## EXERCISE DIRECTIONS:
From the first line through the line containing "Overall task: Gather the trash", transcribe the records exactly and include no other lines.

## MATERIAL FOR THIS TASK:
-------------------------
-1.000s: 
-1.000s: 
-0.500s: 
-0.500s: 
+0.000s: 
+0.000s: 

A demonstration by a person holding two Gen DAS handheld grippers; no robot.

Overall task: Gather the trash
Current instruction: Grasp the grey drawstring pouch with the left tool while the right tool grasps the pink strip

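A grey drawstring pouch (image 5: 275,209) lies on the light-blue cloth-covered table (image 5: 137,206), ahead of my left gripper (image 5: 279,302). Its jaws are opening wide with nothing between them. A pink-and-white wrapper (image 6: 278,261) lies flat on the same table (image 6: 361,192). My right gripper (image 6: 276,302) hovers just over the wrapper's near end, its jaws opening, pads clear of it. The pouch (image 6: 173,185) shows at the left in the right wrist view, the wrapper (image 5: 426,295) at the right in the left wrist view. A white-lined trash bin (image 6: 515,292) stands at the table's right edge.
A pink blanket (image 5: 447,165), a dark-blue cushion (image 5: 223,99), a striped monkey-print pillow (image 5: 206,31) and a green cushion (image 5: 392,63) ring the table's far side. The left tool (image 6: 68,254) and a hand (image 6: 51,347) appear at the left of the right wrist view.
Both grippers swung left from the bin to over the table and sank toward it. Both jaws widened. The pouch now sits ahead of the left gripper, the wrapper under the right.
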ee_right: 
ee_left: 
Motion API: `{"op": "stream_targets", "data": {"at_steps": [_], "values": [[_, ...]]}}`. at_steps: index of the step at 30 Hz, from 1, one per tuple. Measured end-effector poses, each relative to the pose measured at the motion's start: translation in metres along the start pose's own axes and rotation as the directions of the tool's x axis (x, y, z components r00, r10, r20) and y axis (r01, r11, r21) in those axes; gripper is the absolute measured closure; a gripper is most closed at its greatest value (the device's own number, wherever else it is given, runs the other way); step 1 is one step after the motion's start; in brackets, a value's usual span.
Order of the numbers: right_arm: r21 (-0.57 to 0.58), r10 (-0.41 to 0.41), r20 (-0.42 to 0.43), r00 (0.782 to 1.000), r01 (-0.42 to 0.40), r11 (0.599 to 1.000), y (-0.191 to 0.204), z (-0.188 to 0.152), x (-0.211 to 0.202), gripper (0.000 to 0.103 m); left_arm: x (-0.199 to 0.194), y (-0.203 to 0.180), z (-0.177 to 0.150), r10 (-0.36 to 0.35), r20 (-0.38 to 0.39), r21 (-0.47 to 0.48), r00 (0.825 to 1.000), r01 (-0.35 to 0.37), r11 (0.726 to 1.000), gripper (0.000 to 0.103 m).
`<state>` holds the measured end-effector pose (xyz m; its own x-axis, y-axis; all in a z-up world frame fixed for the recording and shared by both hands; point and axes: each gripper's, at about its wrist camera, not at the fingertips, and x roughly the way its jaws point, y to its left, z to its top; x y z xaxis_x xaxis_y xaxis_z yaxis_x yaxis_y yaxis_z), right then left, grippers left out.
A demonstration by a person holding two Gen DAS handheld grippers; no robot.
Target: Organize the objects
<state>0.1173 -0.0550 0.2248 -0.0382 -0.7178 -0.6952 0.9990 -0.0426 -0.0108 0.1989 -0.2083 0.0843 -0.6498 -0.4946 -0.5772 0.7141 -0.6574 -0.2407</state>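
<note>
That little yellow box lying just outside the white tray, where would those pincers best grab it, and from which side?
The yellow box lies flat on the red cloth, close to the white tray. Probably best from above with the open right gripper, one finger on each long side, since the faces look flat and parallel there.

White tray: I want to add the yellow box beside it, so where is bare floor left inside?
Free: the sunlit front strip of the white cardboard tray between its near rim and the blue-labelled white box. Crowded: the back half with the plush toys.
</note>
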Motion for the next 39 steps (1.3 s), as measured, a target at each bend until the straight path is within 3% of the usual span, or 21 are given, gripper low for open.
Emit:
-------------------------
## SOLUTION:
-1.000s: 
-1.000s: 
-0.500s: 
-0.500s: 
+0.000s: 
+0.000s: 

A demonstration by a person holding two Gen DAS handheld grippers; no robot.

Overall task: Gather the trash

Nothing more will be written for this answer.